Investigating the contribution of coding variants in alcohol use disorder using whole-exome sequencing across ancestries.

Abstract

Background: Alcohol use disorder (AUD) is a leading cause of death and disability worldwide. There has been substantial progress in identifying genetic variants underlying AUD. However, whole-exome sequencing (WES) studies of AUD are hampered by the lack of available samples.

Methods: We analyzed WES data of 4,530 samples from the Yale-Penn cohort and 469,835 samples from the UK Biobank (UKB), which represents an unprecedented resource for exploring the contribution of coding variants in AUD. After quality controls, 2,039 European-ancestry (EUR: 1,420 cases) and 1,750 African-ancestry samples (AFR: 1,142 cases) from Yale-Penn, and 415,617 EUR samples (12,861‬ cases), 6,142 AFR samples (130 cases) and 4,607 South Asian (SAS) samples (130 cases) from UKB were included in the analyses.

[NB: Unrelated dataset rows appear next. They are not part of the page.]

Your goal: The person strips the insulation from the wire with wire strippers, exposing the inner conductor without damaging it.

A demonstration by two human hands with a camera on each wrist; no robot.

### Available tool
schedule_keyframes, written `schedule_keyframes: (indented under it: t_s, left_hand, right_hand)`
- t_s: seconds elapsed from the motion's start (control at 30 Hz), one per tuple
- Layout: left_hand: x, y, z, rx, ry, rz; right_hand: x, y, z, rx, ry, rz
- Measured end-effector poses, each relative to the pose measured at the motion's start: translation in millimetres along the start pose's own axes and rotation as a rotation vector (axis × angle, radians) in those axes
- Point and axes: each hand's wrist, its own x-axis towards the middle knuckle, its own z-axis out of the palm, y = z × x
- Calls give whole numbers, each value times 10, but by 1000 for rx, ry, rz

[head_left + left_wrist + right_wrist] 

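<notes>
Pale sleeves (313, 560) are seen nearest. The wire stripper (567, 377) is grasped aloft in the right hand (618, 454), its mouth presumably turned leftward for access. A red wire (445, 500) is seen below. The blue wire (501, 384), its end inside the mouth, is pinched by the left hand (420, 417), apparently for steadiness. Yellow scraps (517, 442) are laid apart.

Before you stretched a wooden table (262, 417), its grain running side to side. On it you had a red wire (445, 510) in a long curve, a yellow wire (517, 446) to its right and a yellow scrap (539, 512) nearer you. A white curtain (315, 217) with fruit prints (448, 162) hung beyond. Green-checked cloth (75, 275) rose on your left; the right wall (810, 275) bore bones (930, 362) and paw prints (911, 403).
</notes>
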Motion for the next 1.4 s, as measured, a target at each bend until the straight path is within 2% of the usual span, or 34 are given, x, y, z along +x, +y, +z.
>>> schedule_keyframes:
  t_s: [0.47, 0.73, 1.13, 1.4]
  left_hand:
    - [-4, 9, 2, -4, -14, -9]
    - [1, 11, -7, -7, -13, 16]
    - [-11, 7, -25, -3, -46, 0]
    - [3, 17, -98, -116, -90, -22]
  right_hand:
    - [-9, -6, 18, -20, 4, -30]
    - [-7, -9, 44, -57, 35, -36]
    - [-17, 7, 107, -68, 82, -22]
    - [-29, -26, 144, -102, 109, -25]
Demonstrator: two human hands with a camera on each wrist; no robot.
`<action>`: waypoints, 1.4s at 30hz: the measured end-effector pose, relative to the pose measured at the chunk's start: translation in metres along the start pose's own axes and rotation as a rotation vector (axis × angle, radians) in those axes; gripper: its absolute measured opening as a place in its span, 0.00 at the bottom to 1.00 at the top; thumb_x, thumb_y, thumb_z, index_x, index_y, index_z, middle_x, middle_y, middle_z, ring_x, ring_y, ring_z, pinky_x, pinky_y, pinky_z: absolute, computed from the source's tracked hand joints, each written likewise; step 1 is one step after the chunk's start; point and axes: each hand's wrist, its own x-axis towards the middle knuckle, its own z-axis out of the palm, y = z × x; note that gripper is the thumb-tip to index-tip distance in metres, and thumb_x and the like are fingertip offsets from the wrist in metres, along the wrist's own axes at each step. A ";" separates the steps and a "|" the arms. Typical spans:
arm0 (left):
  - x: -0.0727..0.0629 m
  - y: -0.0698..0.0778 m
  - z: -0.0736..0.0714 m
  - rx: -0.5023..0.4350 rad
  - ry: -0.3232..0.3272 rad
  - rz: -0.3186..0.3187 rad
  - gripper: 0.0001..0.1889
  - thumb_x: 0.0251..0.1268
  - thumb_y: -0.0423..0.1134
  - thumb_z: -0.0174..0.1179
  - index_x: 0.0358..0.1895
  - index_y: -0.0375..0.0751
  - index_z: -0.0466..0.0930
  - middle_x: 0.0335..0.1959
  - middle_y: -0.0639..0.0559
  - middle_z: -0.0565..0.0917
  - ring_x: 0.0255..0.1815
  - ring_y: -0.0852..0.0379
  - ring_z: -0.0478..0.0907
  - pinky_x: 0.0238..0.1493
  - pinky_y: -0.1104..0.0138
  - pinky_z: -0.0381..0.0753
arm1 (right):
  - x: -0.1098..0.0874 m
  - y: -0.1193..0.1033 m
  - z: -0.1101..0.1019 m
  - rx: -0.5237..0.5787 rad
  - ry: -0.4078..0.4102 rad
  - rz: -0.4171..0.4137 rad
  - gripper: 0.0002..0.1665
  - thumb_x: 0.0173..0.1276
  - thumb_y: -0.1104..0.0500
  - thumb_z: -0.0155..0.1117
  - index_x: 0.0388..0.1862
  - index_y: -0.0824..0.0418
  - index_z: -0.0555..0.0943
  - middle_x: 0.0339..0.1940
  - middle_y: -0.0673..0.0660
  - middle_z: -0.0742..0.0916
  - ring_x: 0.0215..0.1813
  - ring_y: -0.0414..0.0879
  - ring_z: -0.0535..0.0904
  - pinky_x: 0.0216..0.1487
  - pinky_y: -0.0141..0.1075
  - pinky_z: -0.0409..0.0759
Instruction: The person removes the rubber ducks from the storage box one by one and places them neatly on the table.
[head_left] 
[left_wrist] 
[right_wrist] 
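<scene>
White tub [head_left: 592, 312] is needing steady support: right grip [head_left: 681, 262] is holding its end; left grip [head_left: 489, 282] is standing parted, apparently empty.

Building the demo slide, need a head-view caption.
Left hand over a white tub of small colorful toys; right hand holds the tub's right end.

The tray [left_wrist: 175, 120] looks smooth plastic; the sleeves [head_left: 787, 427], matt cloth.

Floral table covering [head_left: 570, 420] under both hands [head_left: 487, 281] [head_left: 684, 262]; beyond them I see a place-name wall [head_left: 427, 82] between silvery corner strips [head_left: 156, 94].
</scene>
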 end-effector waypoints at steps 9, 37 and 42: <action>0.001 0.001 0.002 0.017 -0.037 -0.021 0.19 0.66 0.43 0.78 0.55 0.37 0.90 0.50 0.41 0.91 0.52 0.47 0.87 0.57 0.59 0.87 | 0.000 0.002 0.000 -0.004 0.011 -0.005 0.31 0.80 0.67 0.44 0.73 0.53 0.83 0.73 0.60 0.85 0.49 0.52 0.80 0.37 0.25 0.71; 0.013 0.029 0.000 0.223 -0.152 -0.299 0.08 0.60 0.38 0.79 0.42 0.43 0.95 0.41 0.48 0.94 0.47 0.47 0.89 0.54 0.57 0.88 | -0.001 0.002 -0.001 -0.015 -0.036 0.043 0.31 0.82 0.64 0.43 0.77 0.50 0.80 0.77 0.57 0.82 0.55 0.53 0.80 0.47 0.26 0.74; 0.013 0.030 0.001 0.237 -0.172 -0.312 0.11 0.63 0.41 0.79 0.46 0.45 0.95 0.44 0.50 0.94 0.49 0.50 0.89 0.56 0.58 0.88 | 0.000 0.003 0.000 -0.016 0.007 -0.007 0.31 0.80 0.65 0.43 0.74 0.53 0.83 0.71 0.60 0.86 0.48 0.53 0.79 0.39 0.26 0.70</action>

Results: We confirmed the well-known functional variant rs1229984 in ADH1B (P=4.88×10^-31) and several other variants in ADH1C. Gene-based collapsing tests considering the high allelic heterogeneity revealed the previously unreported genes, CNST (P=1.19×10^-6) attributable to rare variants with allele frequency < 0.001, and IFIT5 (P=3.74×10^-6) driven by the burden of both common and rare loss-of-function and missense variants.

Conclusions: This study extends our understanding of the genetic architecture of AUD, by providing insights into the contribution of rare coding variants, separately and convergently with common variants in AUD.